=== Begin Enclosure ===
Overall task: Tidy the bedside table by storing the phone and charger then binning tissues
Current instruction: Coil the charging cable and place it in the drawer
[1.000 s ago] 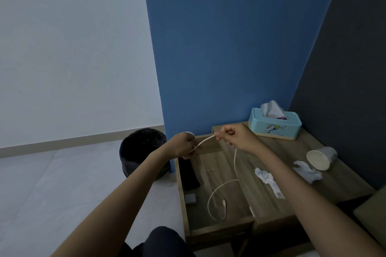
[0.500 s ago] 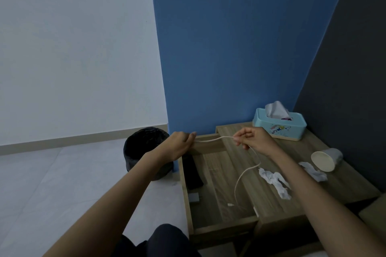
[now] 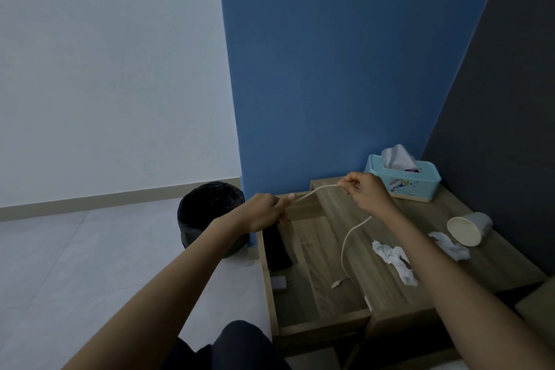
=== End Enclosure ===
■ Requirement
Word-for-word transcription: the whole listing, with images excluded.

■ Final answer
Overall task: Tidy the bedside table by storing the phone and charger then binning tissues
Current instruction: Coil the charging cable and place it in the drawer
[1.000 s ago] 
[0.500 s ago] 
[now] 

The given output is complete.